Task prompt:
Show every line below where "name" can be found.

------

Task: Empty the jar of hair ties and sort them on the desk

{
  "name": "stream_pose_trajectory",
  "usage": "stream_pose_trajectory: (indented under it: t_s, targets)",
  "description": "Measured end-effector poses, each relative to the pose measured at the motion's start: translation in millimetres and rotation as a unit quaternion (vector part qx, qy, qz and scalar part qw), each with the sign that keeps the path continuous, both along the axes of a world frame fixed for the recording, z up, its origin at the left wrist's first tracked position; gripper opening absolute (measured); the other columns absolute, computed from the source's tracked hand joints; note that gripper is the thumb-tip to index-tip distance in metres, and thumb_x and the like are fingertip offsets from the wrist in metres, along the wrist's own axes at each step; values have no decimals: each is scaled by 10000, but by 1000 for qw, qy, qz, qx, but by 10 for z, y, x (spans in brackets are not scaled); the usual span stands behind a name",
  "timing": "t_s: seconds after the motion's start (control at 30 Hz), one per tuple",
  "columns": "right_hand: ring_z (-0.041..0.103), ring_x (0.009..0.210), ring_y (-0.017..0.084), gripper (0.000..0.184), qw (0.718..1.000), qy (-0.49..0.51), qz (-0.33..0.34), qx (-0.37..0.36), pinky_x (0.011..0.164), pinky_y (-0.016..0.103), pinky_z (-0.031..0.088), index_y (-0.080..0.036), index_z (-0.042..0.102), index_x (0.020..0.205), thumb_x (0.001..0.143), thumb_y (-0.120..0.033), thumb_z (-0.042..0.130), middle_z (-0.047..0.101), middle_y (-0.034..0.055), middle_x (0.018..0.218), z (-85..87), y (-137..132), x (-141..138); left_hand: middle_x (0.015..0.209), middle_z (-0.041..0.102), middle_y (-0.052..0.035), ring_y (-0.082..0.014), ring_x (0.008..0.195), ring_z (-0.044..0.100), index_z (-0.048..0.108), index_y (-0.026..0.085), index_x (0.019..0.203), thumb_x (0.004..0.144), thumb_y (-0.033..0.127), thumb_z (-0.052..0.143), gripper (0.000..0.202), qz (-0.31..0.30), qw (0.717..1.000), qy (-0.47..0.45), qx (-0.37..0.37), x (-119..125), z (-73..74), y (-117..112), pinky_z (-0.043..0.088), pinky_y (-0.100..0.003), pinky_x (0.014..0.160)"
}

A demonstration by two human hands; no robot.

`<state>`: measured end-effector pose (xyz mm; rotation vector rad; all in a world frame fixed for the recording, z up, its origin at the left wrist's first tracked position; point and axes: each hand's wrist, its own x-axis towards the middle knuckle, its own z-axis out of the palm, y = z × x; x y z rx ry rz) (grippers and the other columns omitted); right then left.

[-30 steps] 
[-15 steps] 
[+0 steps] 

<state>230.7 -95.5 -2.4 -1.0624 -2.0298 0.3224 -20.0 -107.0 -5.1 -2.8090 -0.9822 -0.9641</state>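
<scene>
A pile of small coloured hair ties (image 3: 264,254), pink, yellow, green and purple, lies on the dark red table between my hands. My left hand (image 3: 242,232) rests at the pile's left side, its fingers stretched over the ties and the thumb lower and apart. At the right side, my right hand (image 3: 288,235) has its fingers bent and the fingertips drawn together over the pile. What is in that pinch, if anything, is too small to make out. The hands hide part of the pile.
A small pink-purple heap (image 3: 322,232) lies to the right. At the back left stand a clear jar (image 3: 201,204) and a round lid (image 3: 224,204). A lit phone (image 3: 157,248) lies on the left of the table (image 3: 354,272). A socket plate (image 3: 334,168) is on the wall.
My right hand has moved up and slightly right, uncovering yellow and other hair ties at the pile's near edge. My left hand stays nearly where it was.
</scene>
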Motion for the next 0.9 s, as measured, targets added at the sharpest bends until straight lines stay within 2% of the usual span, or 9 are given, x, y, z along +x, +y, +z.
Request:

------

Your response:
  "name": "stream_pose_trajectory",
  "description": "Measured end-effector poses, each relative to the pose measured at the motion's start: translation in millimetres and rotation as a unit quaternion (vector part qx, qy, qz and scalar part qw), each with the sign that keeps the path continuous, both along the axes of a world frame fixed for the recording, z up, its origin at the left wrist's first tracked position; gripper opening absolute (measured); the other columns absolute, computed from the source's tracked hand joints; note that gripper is the thumb-tip to index-tip distance in metres, and thumb_x and the like are fingertip offsets from the wrist in metres, along the wrist's own axes at each step; values have no decimals: each is scaled by 10000, but by 1000 for qw, qy, qz, qx, but by 10 for z, y, x (spans in brackets are not scaled); the usual span stands behind a name",

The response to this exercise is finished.